Dataset extract
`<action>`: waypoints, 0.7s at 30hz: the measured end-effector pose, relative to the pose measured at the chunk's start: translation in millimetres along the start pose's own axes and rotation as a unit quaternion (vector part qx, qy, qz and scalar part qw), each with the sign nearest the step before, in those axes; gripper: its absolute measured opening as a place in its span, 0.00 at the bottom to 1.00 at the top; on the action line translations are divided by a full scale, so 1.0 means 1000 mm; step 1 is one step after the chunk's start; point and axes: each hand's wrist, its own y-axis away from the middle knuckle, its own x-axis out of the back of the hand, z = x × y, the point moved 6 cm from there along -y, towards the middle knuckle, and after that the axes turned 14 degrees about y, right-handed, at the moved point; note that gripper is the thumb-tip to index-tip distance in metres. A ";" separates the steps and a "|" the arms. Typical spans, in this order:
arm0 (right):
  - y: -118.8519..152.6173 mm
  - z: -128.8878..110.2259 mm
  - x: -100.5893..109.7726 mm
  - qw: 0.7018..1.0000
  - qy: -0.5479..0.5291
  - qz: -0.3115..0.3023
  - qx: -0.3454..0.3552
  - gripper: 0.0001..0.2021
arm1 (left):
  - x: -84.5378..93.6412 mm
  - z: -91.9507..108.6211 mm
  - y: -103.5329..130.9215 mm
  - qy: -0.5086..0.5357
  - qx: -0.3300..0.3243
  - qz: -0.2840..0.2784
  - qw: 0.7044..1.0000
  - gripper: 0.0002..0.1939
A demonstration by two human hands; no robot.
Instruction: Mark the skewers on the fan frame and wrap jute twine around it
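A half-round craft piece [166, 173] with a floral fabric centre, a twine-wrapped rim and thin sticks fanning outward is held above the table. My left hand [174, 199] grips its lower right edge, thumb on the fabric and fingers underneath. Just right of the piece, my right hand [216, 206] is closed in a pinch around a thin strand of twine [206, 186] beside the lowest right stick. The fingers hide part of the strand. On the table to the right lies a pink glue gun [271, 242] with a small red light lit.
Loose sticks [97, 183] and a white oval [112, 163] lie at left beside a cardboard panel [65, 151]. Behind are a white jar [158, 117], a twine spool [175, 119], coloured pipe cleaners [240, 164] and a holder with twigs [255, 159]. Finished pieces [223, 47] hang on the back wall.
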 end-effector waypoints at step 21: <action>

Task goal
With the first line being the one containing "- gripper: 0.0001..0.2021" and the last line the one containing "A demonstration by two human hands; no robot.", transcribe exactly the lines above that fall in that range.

Response area
  - gripper: 0.0001..0.2021
arm1 (left):
  - x: -84.5378..93.6412 mm
  - z: -91.9507..108.6211 mm
  - y: -103.5329..130.9215 mm
  - qy: -0.5086..0.5357
  - qx: -0.3300..0.3243
  - qz: -0.2840..0.2784
  - qw: 0.7044..1.0000
  - gripper: 0.0002..0.1939
A demonstration by two human hands; no robot.

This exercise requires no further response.